The NimblyWise courses on Communication, Critical Thinking, and Information Literacy are now available for use in Blackboard, Canvas, and Sakai. A new Credo Reference course – Health Science – is in the process of being set up and soon will be available in Canvas. As an easy way to reference these courses while conveying the wide range of library instruction topics, we refer to them as Library Tutorials.
The Library Tutorials are for use by Rutgers University instructors on all campuses. Librarians will be interested to know that the lessons are mapped to instructional standards including the AAC&U (American Association of Colleges and Universities) VALUE Rubrics (Information Literacy and others), the ACRL Framework for Information Literacy, and the ACRL Visual Literacy Standards.

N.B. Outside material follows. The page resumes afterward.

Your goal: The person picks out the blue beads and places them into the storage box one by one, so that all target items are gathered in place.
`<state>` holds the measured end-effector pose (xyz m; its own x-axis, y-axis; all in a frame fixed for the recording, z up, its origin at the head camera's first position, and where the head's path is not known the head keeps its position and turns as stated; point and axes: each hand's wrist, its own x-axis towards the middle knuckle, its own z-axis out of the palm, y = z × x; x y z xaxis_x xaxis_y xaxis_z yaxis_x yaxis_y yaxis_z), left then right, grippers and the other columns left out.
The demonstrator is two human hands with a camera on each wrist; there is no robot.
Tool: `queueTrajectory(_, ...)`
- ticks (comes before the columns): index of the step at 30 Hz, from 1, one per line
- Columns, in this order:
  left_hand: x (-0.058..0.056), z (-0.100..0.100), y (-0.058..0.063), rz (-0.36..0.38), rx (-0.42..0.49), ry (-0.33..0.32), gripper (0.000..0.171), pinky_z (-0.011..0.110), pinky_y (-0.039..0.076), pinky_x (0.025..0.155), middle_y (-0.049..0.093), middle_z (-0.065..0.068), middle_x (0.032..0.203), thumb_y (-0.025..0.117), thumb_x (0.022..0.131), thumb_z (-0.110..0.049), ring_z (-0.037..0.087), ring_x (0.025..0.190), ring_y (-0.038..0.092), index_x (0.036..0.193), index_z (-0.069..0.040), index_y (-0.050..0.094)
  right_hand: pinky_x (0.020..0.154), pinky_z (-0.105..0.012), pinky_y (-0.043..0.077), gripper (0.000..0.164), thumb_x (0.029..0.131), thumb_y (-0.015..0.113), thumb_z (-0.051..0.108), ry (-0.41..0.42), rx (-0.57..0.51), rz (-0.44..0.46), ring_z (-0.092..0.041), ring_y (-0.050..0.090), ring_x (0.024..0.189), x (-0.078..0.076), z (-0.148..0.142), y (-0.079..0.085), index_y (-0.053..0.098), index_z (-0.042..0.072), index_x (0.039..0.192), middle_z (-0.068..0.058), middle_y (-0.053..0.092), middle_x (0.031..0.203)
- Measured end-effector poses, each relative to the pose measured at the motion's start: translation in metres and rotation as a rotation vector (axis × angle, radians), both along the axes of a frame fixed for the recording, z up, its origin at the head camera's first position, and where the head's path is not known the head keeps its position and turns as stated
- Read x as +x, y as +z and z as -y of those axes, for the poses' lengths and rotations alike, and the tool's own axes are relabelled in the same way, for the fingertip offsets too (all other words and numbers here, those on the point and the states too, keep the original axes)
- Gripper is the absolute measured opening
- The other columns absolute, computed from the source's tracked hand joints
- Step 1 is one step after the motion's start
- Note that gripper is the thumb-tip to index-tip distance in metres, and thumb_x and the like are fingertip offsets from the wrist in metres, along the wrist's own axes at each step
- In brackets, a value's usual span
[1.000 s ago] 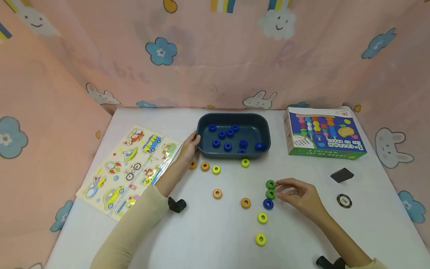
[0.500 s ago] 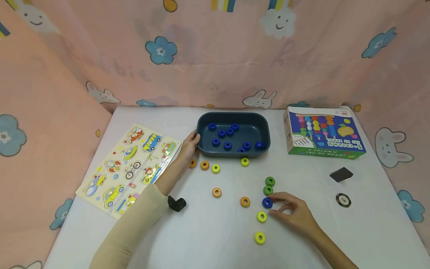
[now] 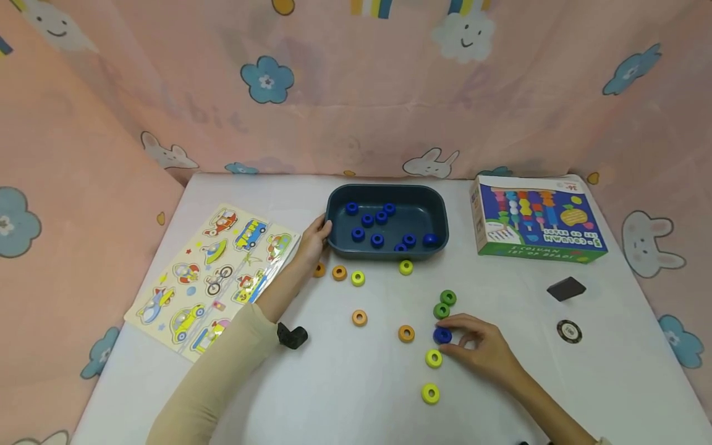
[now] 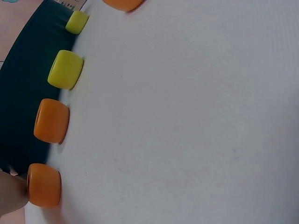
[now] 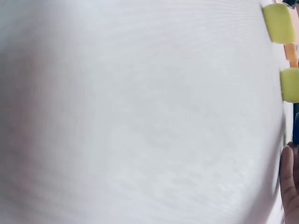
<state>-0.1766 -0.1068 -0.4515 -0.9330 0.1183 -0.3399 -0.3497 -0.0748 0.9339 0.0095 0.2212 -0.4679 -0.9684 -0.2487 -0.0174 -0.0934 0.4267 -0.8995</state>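
In the head view my right hand [image 3: 486, 349] pinches a blue ring bead [image 3: 442, 335] between thumb and forefinger, low over the white table. Two green beads [image 3: 442, 310] touch each other just beyond it, and a yellow bead [image 3: 434, 358] lies just nearer. My left hand [image 3: 311, 247] holds the left end of a dark blue-grey tray [image 3: 386, 254], thumb at the rim; its other fingers are mostly hidden. Several blue beads [image 3: 376, 240] lie inside the tray. The right wrist view catches only part of the right-hand fingers [image 5: 288, 172] at its edge.
Orange beads [image 3: 339, 272] and yellow beads [image 3: 358, 278] lie scattered before the tray. A picture puzzle board [image 3: 208, 278] is at left, partly under the left forearm. At right are a bead-set box [image 3: 542, 219], a black block [image 3: 565, 288] and a round chip [image 3: 570, 332].
My right hand has come from beside the green beads toward me and now pinches the blue bead. The nearer green bead has shifted slightly left. The left hand stays at the tray.
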Motion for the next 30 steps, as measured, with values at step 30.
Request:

Here are some of the ways that instructors may use these lessons:
- In a first-year or transition class, to help students appreciate the overall importance of information literacy, strong research and evaluation, and communication skills.
- As a flipped classroom, assigning students to view a video or work through a lesson before they attend a specialized library instruction class.
- At various points during a scaffolded assignment, courses are broken down into individual lessons so that they may be deployed to students at various points in their process.
- At the beginning of a class project, the multimedia lessons cover topics essential to success in research, from choosing a topic to evaluating sources.
- At point of need, the lessons and videos provide just-in-time learning resources that are available to students throughout the semester.
Instructors who have questions about the Library Tutorials content, or who want to supplement the online instruction with in-person or other modes of library instruction, are being directed to contact their library liaison. Library liaisons can also help instructors select the most relevant lessons for their course.